Written in just three months, “Call Me By Your Name” is a tender coming-of-age tale about Elio, a 17-year-old genius who falls in love with Oliver, a 24-year-old graduate student who’s studying with Elio’s professor father for the summer. When it was published in 2007, critics called it a modern gay classic, albeit one written by a writer who isn’t gay. A film producer bought the rights to the story that same year.

Opening in New York Friday, the film stars Armie Hammer and Timothée Chalamet as the star-crossed lovers. Aciman, who has a brief cameo as Elio’s family’s friend, says he hopes the story’s same-sex romance will resonate with everyone.

‘Everybody assumes that if they suddenly have a stirring for the same sex that it’s only them … that nobody feels this way, but we all do.’

“This is the biggest secret of humanity,” he says. “Everybody assumes that if they suddenly have a stirring for the same sex that it’s only them … that nobody feels this way, but we all do.”
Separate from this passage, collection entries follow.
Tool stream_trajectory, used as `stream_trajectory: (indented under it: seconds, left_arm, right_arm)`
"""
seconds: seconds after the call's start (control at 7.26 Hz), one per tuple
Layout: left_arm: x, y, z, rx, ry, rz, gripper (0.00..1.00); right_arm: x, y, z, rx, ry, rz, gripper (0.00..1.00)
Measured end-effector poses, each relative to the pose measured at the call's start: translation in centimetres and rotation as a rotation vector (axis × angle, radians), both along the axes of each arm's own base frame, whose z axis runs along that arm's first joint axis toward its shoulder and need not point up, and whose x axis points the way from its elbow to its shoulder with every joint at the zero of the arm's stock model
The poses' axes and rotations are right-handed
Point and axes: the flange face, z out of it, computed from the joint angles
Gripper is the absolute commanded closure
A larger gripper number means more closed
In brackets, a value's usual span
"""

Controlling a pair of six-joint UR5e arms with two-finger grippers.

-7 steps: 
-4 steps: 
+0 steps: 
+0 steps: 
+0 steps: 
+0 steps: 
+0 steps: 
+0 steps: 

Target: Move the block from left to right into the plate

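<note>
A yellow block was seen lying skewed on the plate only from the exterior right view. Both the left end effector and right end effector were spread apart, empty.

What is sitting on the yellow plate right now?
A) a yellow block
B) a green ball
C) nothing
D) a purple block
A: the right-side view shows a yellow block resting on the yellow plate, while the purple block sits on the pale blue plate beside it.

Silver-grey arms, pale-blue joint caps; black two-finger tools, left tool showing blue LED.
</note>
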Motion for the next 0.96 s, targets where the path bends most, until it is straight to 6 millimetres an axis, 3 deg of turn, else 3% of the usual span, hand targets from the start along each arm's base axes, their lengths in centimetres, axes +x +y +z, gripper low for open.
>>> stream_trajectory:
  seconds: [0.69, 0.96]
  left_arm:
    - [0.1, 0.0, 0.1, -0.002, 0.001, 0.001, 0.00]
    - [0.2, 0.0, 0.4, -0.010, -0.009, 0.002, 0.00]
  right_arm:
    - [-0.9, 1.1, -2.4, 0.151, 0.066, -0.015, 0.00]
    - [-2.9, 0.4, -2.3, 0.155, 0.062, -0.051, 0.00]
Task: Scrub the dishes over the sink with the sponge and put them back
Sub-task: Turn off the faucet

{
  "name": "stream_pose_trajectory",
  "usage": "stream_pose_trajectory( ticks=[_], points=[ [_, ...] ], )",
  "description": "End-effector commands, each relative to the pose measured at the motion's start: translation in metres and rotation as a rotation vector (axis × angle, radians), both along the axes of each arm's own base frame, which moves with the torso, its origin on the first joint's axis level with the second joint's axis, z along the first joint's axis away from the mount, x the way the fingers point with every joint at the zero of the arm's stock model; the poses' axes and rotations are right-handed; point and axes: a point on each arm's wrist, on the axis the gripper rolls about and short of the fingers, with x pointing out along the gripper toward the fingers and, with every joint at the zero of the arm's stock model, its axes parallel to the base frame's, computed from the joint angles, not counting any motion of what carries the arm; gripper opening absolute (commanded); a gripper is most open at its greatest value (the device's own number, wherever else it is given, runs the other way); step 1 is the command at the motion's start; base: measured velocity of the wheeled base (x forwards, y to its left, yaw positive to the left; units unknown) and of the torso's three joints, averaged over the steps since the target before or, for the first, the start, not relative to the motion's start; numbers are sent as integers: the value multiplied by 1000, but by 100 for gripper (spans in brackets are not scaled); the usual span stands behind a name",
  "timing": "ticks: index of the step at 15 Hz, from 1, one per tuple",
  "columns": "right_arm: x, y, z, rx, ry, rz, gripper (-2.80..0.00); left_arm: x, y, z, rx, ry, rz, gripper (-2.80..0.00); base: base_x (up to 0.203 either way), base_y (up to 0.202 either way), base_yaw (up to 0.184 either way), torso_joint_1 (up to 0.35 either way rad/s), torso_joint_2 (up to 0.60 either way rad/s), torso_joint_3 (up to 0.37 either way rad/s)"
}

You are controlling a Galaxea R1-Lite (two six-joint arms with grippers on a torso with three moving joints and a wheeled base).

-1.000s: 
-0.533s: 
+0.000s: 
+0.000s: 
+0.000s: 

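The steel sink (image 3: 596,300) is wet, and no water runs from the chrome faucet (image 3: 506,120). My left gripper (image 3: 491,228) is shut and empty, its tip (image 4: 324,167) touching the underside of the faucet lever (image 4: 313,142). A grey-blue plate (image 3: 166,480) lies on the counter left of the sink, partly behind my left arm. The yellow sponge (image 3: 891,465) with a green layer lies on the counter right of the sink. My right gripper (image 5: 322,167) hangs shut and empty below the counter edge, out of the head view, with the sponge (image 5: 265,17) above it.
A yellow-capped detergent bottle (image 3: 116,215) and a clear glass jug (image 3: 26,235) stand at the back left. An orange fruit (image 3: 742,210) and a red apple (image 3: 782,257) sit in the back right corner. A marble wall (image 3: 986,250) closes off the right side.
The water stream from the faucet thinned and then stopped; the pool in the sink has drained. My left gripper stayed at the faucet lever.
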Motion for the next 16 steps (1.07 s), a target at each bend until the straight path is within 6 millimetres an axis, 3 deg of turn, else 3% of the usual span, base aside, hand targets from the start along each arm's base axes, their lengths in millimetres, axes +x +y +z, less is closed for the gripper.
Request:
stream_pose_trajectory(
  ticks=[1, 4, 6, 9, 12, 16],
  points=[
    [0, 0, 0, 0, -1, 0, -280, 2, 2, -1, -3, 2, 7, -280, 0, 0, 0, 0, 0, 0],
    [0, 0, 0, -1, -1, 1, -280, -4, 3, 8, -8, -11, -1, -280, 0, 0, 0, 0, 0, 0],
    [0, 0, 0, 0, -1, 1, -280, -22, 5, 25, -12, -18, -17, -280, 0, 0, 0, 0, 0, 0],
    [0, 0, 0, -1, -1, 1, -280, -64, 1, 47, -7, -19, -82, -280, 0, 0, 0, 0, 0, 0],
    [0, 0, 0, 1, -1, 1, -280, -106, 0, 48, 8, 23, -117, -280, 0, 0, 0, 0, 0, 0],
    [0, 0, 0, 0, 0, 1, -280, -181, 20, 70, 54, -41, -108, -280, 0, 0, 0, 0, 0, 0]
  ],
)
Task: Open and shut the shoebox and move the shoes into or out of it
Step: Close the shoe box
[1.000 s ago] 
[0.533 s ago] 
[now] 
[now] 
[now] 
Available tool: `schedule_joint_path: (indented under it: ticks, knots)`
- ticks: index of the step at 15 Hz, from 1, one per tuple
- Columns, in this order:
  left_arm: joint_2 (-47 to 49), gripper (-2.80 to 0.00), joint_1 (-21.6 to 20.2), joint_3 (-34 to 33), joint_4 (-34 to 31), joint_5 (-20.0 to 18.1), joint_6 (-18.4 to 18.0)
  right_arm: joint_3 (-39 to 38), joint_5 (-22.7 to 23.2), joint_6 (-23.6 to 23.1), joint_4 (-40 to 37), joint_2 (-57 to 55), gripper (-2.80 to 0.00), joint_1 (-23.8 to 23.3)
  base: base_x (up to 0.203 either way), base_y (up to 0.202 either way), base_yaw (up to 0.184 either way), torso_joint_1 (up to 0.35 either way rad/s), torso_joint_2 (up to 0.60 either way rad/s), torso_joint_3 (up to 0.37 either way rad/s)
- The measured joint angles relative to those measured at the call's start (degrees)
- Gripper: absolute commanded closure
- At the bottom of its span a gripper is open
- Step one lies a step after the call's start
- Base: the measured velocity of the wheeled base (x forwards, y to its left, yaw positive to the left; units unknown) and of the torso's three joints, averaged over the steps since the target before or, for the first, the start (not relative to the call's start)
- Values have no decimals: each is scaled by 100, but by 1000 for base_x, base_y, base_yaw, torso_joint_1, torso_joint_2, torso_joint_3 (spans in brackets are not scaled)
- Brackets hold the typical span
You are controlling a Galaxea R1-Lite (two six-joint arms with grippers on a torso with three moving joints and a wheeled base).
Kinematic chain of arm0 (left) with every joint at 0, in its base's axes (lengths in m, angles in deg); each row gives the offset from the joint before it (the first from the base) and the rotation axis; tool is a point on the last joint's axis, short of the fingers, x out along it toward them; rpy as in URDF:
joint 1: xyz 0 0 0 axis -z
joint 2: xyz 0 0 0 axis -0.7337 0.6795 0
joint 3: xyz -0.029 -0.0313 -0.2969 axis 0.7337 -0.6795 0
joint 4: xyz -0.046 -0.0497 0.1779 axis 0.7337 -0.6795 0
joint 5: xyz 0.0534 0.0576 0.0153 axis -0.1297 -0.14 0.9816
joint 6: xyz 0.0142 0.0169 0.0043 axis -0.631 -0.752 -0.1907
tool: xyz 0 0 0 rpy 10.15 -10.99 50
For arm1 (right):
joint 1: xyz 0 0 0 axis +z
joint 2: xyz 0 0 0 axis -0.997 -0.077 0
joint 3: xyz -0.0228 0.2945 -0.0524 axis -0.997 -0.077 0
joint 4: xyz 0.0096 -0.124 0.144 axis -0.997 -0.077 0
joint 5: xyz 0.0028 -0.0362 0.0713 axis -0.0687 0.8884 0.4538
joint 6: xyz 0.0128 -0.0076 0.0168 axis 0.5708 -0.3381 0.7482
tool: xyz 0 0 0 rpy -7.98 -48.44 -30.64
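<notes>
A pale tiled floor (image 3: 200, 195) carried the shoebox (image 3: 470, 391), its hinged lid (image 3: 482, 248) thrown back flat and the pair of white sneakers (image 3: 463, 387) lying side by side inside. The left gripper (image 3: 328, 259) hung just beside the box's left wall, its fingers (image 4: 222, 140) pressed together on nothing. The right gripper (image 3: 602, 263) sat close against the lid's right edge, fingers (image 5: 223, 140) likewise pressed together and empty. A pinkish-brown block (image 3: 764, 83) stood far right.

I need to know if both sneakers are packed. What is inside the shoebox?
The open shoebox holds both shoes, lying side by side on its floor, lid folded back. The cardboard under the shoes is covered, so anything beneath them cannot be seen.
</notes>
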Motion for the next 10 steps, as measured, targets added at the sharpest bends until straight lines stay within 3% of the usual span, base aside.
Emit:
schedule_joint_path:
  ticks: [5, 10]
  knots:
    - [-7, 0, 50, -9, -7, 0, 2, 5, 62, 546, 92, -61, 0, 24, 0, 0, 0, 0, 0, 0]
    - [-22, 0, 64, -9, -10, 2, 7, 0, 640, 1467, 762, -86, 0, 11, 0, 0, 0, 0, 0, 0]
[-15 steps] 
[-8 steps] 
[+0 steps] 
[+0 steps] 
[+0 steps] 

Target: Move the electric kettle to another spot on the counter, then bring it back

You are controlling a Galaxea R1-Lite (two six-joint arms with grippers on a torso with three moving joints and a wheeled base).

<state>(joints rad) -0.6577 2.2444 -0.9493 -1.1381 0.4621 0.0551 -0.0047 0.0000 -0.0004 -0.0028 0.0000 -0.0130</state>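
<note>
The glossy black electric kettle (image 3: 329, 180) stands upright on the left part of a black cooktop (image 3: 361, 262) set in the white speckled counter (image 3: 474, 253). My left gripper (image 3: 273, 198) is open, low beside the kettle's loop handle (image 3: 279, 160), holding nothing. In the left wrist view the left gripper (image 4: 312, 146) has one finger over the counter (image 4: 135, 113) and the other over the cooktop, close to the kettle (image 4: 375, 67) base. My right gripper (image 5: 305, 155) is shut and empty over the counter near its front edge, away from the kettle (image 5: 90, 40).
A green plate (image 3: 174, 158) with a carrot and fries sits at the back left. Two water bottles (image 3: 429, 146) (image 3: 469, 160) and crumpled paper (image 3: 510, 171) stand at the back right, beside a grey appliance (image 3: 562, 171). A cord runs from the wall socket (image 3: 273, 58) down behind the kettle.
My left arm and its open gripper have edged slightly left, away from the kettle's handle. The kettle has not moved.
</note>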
Despite some expressing concern about the seven-year gap between the lovers, Aciman sees nothing wrong with their love.

“[Their relationship] is so consensual, I don’t even give it a second thought,” he says. “There’s clearly abuses out there, horrible abuses, but Elio is the one who asks and Oliver says, ‘We can’t do this. This is wrong.’ We’re not talking about 10-year-olds. [Elio] is almost 18. Would 18 have been a better age? I don’t know.”

Although director Luca Guadagnino made some changes when translating the book to the big screen, Aciman says he’s happy with the final product. “The best scenes in the movie were right out of the book,” he says. “How can I complain?”

He says one of his favorite moments is when Elio’s father (Michael Stuhlbarg) tells his son the importance of being vulnerable in love: “I got a lot of mail from gay men in their 60s who basically said, ‘This book moved me because I only wish my father said that to me.’”

Although the movie ends on the Hanukkah following Elio and Oliver’s summer romance, the book closes 20 years later. Guadagnino’s talked about making a sequel with the same cast, and Aciman says he’s more than happy to collaborate.

“It’s not really a sequel as it’s the rest of the book,” Aciman says. “If Guadagnino does the next movie, he wants to capture the nuances of that love because it’s very absolute. They don’t forget, they cannot put it behind them, they have other lives, but [the love] is there and it’s not going away.”